EXERCISE DETAILS: Pick each line that has "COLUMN" out of the records.

Start of EXERCISE DATA

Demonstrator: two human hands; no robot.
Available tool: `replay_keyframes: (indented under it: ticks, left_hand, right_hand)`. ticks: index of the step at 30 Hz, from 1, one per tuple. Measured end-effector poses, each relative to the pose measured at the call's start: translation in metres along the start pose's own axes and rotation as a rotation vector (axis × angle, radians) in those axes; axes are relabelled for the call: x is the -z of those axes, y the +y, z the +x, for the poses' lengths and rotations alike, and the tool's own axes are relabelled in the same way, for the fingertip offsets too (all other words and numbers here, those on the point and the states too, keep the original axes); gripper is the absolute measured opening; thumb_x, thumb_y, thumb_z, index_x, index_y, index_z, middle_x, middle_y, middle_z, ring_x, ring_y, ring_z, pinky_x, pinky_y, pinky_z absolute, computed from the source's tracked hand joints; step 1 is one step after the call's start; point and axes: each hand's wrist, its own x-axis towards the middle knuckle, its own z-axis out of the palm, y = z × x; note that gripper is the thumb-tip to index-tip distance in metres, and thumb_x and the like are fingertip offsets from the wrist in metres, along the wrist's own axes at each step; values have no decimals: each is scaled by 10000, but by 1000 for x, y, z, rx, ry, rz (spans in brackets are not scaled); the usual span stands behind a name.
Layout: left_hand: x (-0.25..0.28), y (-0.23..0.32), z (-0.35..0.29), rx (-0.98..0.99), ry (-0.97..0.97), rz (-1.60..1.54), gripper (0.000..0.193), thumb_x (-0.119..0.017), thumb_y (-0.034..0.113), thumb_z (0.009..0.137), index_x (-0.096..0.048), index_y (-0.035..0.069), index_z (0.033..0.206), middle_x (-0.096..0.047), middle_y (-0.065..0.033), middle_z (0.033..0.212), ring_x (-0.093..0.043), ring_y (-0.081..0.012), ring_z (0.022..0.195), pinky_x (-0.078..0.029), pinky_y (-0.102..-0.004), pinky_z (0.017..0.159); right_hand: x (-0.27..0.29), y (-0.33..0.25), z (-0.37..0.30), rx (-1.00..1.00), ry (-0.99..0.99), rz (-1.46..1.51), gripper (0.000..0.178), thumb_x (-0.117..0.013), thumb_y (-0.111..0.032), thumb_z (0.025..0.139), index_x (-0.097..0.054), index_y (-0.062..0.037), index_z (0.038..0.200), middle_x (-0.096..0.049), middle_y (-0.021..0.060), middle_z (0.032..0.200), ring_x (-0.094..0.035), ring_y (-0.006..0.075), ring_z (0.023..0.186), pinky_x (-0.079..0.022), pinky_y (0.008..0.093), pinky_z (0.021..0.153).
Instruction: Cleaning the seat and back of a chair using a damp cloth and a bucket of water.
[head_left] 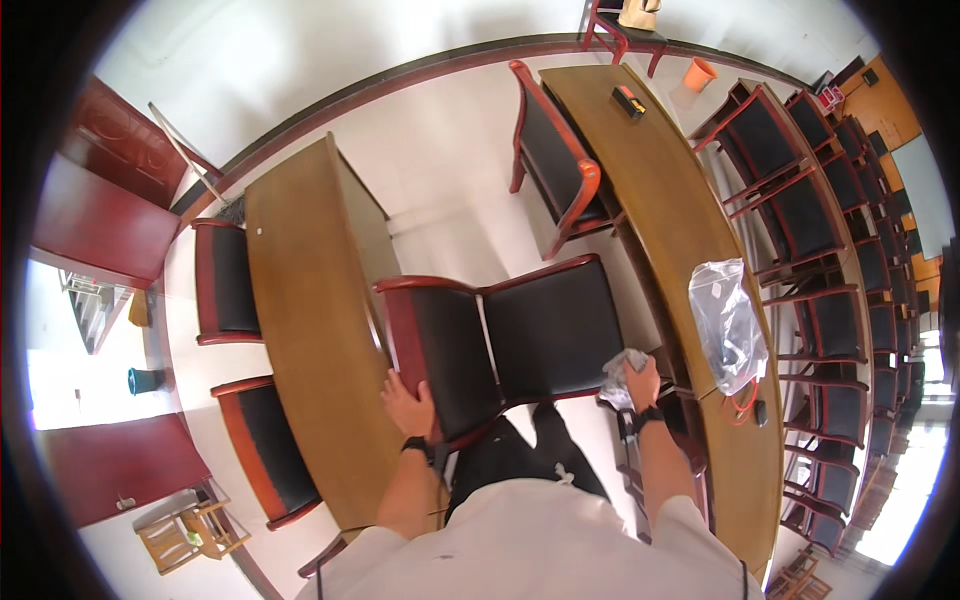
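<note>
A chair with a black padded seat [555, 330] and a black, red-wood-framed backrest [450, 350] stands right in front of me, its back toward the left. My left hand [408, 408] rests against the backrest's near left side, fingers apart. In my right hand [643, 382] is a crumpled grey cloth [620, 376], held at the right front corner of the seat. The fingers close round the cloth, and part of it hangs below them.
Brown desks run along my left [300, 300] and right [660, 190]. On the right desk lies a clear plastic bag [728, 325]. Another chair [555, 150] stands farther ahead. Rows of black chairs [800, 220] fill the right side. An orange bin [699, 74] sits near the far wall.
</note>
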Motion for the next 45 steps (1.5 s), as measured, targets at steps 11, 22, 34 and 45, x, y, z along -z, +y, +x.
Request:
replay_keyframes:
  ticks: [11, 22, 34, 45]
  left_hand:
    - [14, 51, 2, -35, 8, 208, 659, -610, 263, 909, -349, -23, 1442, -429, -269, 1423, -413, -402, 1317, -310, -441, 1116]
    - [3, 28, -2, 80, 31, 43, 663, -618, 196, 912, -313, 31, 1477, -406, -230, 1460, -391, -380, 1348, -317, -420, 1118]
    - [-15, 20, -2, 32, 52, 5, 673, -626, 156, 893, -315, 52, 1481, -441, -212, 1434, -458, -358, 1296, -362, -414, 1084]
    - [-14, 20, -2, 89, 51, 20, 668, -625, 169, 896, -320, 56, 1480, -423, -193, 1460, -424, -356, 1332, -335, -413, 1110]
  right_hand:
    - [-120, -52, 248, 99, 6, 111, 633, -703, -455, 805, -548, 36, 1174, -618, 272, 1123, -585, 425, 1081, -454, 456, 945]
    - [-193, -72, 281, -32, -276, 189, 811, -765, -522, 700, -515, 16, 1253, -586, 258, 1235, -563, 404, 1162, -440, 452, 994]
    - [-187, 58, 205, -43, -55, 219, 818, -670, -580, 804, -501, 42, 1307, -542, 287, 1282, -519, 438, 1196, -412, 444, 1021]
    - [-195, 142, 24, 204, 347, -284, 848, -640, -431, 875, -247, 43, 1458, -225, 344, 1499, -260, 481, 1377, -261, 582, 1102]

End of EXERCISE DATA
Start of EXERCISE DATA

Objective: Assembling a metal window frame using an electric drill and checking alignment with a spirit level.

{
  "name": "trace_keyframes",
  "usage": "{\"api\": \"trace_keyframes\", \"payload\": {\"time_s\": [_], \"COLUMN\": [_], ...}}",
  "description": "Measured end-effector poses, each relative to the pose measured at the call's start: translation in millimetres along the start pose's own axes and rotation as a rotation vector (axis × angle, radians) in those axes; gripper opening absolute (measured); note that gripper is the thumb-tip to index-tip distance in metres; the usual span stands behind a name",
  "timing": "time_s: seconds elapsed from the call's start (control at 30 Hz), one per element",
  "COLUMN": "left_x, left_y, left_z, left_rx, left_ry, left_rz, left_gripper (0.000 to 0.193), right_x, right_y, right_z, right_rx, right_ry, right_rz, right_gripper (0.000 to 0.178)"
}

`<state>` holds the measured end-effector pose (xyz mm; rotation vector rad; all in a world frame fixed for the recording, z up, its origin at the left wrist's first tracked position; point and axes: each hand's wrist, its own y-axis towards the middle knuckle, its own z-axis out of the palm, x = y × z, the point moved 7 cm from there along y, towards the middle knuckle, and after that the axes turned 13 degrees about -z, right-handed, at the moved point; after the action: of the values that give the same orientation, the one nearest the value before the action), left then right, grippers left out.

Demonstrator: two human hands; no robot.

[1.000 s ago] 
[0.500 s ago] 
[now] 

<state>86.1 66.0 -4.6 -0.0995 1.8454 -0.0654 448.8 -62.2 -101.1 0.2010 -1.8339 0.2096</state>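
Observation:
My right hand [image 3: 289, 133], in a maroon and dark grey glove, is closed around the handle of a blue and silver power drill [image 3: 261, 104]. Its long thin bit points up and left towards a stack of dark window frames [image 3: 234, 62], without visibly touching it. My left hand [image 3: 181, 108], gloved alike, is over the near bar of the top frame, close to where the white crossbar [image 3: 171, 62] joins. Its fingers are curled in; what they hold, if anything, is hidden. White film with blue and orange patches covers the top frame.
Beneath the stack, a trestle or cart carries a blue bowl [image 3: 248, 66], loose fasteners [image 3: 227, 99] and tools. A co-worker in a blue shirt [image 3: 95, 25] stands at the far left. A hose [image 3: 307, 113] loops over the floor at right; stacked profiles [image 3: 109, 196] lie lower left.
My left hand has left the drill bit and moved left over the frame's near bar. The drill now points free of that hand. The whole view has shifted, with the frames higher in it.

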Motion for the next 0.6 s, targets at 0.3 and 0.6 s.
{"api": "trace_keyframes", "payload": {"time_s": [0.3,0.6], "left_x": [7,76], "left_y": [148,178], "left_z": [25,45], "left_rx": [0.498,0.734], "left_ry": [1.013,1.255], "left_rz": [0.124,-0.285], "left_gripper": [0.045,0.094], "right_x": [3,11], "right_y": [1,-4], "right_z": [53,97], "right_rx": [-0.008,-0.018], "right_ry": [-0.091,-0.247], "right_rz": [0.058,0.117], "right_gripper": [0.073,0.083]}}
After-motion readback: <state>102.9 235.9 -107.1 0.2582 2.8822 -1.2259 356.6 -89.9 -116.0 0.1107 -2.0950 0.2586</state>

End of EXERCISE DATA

EXERCISE ANSWER:
  "usage": "{\"api\": \"trace_keyframes\", \"payload\": {\"time_s\": [_], \"COLUMN\": [_], ...}}",
  "COLUMN": "left_x, left_y, left_z, left_rx, left_ry, left_rz, left_gripper (0.000 to 0.193), right_x, right_y, right_z, right_rx, right_ry, right_rz, right_gripper (0.000 to 0.178)"

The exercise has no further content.